Het bestuursorgaan moet in een bijzonder verslag uiteenzetten welke maatregelen het voorstelt om de continuïteit van de vennootschap te vrijwaren. Daarnaast moet het bestuursorgaan de algemene vergadering tijdig bijeenroepen om te besluiten over de ontbinding van de vennootschap of over de in de agenda aangekondigde maatregelen om de continuïteit van de vennootschap te vrijwaren.

Tijdig betekent dat de algemene vergadering moet bijeenkomen binnen de twee maanden nadat voormelde toestand volgens de balans- of liquiditeitstest werd of had moeten vastgesteld worden. De maatregelen moeten in de agenda worden vermeld en wanneer het verslag ontbreekt, is het besluit van de algemene vergadering nietig.

In zijn arrest van 24 mei 2018 bevestigde het Hof van Cassatie dat het startpunt van de termijn van twee maanden vroeger valt dan de dag waarop de jaarrekening aan de algemene vergadering wordt voorgesteld. Het bestuursorgaan moet de jaarrekening immers opmaken en ter zetel van de vennootschap neerleggen uiterlijk vijftien dagen voor de jaarvergadering. Wanneer de vennootschap onder de commissarisplicht valt, moet het bestuursorgaan de jaarrekening aan de commissaris meedelen uiterlijk een maand voor de jaarvergadering, en in geval van genoteerde vennootschappen zelfs vijfenveertig dagen. Dit is dus telkens de uiterste startdatum van de tweemaandentermijn (in de hypothese dat het bestuursorgaan de jaarrekening niet eerder effectief opgemaakt heeft).

De verplichting geldt niet alleen n.a.v. de opmaak van de jaarrekening, maar ook wanneer het falen van de balans- of liquiditeitstest redelijkerwijze anders dan uit de jaarrekening blijkt. Dit kan het geval zijn bij een commerciële tegenslag of andere calamiteit die de liquiditeitspositie doet wankelen. Met andere woorden, wanneer de alarmbel rinkelt, al dan niet in de jaarrekening, reageert het bestuursorgaan maar beter direct.

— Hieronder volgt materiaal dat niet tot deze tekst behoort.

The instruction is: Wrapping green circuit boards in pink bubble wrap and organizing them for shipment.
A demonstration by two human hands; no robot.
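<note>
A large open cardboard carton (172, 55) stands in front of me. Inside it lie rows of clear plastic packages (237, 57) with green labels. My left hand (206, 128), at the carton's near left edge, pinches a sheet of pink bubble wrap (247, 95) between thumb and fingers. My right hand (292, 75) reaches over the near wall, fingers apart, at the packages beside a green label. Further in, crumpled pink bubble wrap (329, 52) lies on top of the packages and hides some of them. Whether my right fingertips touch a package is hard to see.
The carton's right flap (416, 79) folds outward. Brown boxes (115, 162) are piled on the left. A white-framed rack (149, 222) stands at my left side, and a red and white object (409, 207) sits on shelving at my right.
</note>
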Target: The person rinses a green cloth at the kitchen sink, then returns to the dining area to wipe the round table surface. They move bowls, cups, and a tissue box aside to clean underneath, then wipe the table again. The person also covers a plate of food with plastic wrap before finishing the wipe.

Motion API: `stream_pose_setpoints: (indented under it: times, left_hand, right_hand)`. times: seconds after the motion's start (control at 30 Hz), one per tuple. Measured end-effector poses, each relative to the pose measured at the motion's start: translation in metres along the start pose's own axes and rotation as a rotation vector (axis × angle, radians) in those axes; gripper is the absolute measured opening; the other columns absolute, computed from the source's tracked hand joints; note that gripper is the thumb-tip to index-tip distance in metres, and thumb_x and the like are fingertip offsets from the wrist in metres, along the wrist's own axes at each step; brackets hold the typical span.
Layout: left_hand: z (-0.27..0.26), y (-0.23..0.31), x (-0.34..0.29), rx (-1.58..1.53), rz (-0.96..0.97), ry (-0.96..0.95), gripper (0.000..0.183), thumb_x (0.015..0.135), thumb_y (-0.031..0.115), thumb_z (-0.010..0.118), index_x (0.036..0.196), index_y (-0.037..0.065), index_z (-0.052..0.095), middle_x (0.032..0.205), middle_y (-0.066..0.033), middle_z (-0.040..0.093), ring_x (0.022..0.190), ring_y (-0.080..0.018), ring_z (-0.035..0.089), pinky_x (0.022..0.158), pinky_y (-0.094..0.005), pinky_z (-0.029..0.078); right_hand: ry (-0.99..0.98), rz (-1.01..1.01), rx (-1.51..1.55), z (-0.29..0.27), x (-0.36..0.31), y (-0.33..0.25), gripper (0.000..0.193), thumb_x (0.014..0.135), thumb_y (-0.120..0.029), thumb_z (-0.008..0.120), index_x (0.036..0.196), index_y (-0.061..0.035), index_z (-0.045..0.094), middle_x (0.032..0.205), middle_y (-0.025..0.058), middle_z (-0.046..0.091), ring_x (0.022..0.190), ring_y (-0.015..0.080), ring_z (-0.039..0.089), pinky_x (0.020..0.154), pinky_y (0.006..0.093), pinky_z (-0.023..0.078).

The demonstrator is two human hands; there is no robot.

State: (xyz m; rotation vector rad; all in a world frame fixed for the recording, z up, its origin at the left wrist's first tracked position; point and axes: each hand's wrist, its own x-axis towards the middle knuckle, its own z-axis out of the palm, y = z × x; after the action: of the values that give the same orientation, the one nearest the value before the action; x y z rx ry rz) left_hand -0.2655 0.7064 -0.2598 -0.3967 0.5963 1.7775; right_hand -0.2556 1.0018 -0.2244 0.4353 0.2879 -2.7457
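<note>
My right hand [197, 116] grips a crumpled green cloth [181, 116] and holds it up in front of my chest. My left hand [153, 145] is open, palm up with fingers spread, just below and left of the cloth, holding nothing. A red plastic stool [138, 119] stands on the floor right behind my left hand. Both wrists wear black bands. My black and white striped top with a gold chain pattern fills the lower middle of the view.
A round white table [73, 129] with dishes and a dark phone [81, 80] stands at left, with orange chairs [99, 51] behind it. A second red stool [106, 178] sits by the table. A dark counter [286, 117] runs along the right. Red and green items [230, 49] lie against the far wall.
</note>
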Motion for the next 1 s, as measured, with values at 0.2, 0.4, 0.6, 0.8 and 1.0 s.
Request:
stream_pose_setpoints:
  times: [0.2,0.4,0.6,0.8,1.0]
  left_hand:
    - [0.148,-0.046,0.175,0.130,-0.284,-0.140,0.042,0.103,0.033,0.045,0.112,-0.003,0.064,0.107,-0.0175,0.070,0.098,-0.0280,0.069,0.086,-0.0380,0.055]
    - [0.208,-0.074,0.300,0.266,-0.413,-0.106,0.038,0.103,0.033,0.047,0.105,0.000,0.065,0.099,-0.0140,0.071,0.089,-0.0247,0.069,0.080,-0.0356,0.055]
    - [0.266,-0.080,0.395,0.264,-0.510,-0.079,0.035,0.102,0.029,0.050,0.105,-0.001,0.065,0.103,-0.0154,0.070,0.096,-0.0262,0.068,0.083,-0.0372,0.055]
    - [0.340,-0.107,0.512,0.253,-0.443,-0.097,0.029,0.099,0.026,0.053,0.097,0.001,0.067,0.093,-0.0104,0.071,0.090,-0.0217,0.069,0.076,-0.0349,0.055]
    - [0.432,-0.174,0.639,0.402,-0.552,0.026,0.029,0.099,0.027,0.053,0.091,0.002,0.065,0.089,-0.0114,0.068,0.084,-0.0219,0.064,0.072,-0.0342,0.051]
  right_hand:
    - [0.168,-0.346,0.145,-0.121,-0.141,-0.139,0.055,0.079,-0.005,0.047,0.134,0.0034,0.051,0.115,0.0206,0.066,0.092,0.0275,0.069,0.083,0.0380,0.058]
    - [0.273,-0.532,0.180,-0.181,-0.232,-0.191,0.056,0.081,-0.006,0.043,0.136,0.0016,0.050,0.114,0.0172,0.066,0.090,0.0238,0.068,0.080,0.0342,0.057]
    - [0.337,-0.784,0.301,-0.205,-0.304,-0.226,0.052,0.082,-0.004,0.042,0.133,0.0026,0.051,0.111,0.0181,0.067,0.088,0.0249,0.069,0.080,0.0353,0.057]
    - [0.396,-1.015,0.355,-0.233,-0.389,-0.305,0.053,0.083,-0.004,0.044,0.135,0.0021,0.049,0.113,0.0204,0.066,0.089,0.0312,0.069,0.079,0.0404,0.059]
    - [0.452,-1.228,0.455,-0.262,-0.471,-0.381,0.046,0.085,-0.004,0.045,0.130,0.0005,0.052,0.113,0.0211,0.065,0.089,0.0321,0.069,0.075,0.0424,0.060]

Wat wel wijzigt onder het WVV is dat het bestuursorgaan van de BV, nadat het de alarmbelprocedure een eerste maal heeft toegepast, gedurende de twaalf maanden na de bijeenroeping niet meer verplicht is de algemene vergadering om dezelfde reden opnieuw bijeen te roepen. Er is derhalve een periodieke jaarlijkse verplichting ingevoerd, die komaf maakt met de zienswijze dat de alarmbelprocedure slechts opnieuw moet worden toegepast wanneer men onder een andere drempel zakt of wanneer het vennootschapsvermogen zich tijdelijk herstelt, om vervolgens opnieuw onder dezelfde drempel te zakken.

Tenslotte geldt in de BV evident niet langer dat derden de ontbinding van de vennootschap kunnen vorderen, indien het eigen vermogen zou dalen tot beneden het bedrag van het wettelijke minimumkapitaal.

De alarmbelprocedure vraagt onder het nieuwe WVV een verhoogde waakzaamheid. De gekende netto-actieftest wordt aangevuld met een permanente liquiditeitstoets en het bestuursorgaan moet ageren van zodra één van beide testen faalt, of zij dit falen redelijkerwijs had moeten vaststellen. Eens te meer blijkt dat het WVV de verantwoordelijkheden aanscherpt. De regeling is van dwingend recht en is automatisch in werking getreden op 1 januari 2020. Voor vennootschappen met een wankele liquiditeitspositie, is het aangewezen om voor 1 maart 2020 toepassing te maken van de nieuwe alarmbelprocedure.